EXERCISE DETAILS – The answer must consist of every line in the data below that holds the word "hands".

DATA EXTRACT –
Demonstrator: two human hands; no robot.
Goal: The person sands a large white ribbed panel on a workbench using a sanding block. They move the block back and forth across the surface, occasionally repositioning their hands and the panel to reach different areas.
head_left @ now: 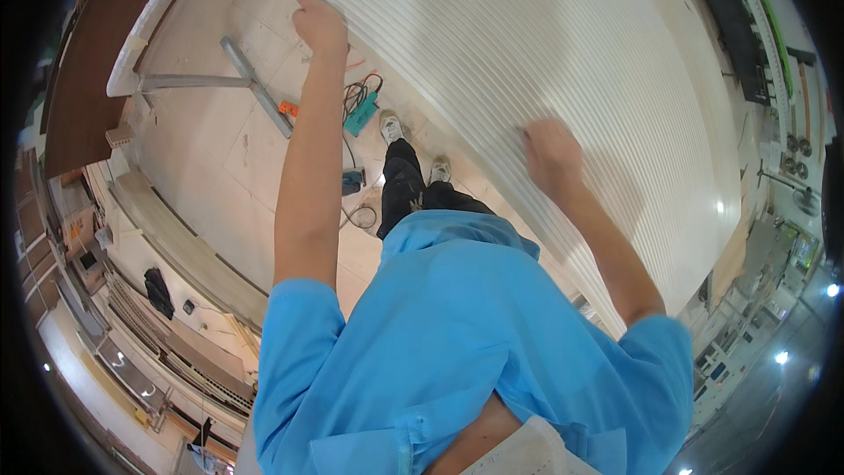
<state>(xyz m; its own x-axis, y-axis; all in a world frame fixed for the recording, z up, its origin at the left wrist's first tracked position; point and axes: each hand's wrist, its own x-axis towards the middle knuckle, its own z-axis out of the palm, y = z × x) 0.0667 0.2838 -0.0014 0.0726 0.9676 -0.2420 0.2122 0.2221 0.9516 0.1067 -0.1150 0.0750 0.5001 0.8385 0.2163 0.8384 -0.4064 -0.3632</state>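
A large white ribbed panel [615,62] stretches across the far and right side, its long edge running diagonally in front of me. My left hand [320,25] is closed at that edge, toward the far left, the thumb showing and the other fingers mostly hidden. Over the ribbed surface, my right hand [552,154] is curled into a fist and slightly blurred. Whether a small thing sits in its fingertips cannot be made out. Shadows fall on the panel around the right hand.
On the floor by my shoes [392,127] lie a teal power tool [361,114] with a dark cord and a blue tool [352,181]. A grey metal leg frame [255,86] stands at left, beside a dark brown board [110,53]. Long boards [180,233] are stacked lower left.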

RESULT FOR THIS EXERCISE –
Demonstrator: two human hands; no robot.
Goal: The person sands a large white ribbed panel on a workbench using a sanding block. They move the block back and forth across the surface, occasionally repositioning their hands and the panel to reach different areas.

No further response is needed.